* **Exercise aim**: In the listing below, the lines starting with the line with "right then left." and going on through the line with "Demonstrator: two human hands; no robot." are to be reproduced exactly, and only those.
┄┄┄┄┄┄┄┄┄┄┄┄┄┄┄┄┄┄┄┄
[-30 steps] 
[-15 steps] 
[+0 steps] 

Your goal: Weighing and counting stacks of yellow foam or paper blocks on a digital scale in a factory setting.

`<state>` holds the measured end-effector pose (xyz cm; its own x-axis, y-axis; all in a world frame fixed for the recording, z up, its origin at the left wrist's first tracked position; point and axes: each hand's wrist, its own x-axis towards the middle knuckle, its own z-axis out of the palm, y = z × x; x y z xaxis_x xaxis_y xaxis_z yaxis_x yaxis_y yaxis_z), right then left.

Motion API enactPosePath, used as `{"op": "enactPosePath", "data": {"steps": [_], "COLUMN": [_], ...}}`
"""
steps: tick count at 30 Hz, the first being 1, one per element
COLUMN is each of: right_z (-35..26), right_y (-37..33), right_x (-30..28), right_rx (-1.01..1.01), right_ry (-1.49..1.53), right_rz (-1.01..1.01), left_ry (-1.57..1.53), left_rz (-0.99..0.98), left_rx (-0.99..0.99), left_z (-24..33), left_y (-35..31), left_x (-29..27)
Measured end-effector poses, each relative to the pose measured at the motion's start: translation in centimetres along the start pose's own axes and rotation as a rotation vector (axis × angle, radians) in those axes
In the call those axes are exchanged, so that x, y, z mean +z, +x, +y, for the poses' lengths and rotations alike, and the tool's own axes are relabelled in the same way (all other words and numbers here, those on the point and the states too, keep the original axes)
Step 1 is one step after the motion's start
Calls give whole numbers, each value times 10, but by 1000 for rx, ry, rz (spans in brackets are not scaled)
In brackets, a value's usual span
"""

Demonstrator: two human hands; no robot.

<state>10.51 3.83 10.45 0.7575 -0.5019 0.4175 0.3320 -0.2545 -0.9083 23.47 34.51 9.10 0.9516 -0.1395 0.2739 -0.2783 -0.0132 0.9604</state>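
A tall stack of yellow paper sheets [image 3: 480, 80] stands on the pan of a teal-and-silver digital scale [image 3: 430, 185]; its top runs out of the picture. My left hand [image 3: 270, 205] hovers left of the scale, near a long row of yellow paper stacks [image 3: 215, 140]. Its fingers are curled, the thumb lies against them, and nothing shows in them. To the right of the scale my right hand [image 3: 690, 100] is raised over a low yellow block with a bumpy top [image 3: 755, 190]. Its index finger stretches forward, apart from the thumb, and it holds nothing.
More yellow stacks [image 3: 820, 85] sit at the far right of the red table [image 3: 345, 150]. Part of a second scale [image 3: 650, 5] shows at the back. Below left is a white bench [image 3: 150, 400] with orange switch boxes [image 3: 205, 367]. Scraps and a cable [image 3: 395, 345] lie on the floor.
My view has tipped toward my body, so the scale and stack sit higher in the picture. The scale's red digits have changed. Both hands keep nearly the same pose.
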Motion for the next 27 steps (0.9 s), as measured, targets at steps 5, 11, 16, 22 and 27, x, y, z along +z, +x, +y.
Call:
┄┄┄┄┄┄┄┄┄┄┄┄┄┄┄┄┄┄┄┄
* **Solution to this task**:
`<state>` holds the measured end-effector pose (xyz cm; its own x-axis, y-axis; all in a world frame fixed for the recording, z up, its origin at the left wrist's first tracked position; point and axes: each hand's wrist, its own x-axis towards the middle knuckle, its own z-axis out of the palm, y = z × x; x y z xaxis_x xaxis_y xaxis_z yaxis_x yaxis_y yaxis_z), right then left.

Motion API enactPosePath, used as `{"op": "enactPosePath", "data": {"steps": [_], "COLUMN": [_], ...}}`
"""
steps: tick count at 30 Hz, the first being 1, one per element
COLUMN is each of: right_z (-35..26), right_y (-37..33), right_x (-30..28), right_rx (-1.01..1.01), right_ry (-1.49..1.53), right_rz (-1.01..1.01), left_ry (-1.57..1.53), left_rz (-0.99..0.98), left_rx (-0.99..0.99), left_z (-24..33), left_y (-35..31), left_x (-29..27)
Measured end-effector poses, each relative to the pose measured at the motion's start: translation in centimetres along the start pose's own axes and rotation as a rotation vector (axis × angle, radians) in those axes
In the call those axes are exchanged, so that x, y, z mean +z, +x, +y, for the poses' lengths and rotations alike, and the tool's own axes are relabelled in the same way (all other words and numbers here, those on the point and the states too, keep the original axes)
Step 1 is one step after the motion's start
Calls give whole numbers, each value times 10, but by 1000 for rx, ry, rz (spans in brackets are not scaled)
In brackets, a value's usual span
"""

Demonstrator: two human hands; no robot.

The output is complete as it stands.